**TASK INSTRUCTIONS**
Every line containing the string "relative" should be returned from the records.

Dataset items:
◇ ◇ ◇ ◇ ◇ ◇ ◇

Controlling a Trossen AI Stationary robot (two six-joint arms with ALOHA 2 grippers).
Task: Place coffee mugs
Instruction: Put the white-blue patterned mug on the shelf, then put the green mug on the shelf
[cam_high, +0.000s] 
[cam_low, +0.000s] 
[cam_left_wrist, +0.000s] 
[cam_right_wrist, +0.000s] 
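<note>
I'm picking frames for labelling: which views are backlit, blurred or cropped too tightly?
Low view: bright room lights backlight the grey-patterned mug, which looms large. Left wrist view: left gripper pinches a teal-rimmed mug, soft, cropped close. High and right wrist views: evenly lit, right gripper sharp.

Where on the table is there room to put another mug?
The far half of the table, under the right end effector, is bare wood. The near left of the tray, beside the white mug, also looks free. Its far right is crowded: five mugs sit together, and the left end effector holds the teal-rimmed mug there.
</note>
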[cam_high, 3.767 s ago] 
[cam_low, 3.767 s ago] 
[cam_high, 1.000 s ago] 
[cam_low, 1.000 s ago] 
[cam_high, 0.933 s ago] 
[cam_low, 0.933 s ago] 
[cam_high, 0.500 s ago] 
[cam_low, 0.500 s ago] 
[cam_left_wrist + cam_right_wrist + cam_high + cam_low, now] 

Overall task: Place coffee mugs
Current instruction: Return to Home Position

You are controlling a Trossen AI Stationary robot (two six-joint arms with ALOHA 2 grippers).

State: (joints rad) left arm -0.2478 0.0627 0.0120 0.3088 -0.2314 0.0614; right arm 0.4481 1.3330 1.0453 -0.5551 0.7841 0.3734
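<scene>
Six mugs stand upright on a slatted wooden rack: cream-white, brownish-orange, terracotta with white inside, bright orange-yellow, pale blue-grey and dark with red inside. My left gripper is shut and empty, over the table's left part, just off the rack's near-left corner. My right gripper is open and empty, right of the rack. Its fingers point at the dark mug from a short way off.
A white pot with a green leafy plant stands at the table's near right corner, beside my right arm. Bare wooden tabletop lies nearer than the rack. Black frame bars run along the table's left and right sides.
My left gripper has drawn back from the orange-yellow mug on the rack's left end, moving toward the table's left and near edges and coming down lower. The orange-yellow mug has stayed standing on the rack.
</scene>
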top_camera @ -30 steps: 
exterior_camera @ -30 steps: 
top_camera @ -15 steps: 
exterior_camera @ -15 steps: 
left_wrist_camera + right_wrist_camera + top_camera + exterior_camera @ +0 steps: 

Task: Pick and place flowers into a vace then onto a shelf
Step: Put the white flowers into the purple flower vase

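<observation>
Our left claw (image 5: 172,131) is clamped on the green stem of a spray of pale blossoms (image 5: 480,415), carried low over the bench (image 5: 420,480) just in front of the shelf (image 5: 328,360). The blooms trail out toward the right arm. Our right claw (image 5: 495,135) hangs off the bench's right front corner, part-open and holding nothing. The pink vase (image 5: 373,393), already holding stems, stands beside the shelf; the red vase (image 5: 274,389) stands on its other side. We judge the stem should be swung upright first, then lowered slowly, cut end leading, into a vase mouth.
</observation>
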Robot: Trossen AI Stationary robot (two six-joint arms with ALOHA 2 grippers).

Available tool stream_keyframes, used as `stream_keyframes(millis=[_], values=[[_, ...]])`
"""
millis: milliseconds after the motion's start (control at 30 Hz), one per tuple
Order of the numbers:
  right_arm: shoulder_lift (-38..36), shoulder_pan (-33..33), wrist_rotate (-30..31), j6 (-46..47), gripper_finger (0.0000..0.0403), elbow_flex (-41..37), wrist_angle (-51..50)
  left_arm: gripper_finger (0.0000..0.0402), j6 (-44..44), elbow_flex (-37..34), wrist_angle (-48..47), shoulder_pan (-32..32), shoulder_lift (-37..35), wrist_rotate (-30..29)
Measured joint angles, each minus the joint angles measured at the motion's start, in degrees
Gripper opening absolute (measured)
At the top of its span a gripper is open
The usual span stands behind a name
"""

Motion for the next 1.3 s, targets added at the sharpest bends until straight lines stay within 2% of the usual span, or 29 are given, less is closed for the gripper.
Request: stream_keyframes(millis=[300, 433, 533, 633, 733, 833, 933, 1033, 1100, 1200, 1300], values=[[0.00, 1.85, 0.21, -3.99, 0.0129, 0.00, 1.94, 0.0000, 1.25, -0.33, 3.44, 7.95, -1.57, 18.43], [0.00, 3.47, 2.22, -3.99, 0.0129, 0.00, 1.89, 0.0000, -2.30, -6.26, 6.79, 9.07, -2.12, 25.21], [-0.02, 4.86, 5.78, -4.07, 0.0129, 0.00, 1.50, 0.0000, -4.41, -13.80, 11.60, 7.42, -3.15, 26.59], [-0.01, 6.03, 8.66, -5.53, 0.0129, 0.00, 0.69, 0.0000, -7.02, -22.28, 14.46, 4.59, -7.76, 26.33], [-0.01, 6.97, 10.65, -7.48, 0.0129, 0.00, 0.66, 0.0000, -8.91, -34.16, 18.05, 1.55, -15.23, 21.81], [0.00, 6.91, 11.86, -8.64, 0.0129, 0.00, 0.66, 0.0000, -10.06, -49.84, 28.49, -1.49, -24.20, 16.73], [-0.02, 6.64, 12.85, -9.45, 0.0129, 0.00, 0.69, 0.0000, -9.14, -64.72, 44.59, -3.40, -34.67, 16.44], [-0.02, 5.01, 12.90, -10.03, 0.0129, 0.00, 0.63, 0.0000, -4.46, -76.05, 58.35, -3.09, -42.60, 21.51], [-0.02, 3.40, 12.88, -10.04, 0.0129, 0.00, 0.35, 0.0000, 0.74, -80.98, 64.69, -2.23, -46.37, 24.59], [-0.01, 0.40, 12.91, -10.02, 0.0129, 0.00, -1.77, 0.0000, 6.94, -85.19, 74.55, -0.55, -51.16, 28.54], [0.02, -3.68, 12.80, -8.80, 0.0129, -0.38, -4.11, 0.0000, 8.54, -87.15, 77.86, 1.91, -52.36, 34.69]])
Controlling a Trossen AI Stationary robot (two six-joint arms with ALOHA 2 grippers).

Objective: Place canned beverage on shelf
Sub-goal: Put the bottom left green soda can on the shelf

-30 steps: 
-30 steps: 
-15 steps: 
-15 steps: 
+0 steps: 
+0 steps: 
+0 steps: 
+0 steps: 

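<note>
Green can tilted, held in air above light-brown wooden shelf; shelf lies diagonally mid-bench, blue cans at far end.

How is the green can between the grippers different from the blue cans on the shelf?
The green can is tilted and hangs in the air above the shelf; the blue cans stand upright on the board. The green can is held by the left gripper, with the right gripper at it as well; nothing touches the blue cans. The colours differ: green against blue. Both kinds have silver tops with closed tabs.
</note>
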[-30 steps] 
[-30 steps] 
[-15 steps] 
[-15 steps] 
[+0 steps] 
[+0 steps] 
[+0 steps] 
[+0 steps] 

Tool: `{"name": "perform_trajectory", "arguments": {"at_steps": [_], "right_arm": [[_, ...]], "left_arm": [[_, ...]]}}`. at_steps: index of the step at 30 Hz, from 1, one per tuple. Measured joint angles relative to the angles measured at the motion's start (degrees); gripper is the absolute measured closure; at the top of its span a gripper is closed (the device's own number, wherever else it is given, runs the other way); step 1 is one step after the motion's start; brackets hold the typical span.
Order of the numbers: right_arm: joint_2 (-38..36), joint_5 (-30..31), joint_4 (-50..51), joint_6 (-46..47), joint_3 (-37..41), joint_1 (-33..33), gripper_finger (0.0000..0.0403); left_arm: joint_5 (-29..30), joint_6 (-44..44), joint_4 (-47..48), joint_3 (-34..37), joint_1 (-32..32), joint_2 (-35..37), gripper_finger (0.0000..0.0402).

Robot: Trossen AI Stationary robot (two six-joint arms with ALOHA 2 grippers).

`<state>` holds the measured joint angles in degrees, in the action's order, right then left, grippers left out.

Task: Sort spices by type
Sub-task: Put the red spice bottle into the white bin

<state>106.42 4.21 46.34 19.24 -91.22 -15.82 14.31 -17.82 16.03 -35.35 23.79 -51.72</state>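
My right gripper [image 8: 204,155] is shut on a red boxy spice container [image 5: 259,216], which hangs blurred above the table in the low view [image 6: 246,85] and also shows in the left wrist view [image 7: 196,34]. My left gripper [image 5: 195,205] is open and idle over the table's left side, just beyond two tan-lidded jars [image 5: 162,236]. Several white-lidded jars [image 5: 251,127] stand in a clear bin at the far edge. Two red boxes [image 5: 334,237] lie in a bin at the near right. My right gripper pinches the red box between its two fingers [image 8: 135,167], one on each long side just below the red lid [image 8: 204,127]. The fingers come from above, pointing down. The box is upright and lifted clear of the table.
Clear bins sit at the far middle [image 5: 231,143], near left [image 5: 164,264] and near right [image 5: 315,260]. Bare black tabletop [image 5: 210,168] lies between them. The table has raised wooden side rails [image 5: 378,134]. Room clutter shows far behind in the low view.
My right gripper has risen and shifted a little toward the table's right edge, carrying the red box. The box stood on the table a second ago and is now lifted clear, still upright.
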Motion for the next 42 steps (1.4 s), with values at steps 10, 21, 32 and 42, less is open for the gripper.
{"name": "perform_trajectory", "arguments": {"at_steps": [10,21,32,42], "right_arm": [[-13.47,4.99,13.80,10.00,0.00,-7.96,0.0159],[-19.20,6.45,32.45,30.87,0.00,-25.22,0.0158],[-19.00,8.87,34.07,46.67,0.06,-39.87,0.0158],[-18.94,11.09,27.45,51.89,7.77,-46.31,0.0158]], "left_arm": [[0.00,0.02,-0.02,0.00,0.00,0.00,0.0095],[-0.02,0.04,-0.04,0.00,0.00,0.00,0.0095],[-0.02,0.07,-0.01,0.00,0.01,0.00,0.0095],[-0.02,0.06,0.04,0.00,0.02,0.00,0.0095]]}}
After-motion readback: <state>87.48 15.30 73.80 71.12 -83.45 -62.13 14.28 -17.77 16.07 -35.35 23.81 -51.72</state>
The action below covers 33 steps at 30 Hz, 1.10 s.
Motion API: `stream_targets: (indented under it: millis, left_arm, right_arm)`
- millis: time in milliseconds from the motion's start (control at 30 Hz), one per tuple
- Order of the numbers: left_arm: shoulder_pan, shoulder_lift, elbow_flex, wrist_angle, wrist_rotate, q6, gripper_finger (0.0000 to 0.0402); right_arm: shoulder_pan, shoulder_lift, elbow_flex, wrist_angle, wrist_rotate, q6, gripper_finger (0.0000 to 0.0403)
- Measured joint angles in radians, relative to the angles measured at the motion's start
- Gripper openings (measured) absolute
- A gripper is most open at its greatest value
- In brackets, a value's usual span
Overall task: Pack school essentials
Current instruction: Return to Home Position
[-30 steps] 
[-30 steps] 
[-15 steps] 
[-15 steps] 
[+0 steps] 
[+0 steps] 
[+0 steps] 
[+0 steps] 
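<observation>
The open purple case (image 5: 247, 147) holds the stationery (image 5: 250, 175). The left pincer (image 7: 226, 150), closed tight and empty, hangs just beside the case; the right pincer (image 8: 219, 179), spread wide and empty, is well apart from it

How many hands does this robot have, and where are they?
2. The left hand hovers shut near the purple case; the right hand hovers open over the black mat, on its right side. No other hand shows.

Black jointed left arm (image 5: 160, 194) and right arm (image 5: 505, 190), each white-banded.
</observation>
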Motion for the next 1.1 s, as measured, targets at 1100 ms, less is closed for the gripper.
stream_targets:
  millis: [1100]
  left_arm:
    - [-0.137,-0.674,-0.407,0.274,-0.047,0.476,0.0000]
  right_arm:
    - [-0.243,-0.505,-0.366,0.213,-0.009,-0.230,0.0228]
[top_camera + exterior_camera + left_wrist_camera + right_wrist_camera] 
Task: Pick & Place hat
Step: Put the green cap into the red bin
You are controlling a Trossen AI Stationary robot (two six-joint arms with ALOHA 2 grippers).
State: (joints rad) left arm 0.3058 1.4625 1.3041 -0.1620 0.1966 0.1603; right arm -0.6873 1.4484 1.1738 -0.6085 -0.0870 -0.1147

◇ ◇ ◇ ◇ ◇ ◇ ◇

**ANSWER SPACE**
Tool: `{"name": "perform_trajectory", "arguments": {"at_steps": [_], "right_arm": [[_, ...]], "left_arm": [[_, ...]]}}`. at_steps: index of the step at 30 Hz, from 1, one per tuple. Measured joint angles relative to the angles measured at the motion's start (degrees); gripper is the absolute measured closure; at the top of its span a gripper is closed (the device's own number, wherever else it is given, runs the other way); step 1 is one step after the motion's start; brackets hold the typical span.
- Measured joint angles in radians, relative to the angles measured at the motion's start

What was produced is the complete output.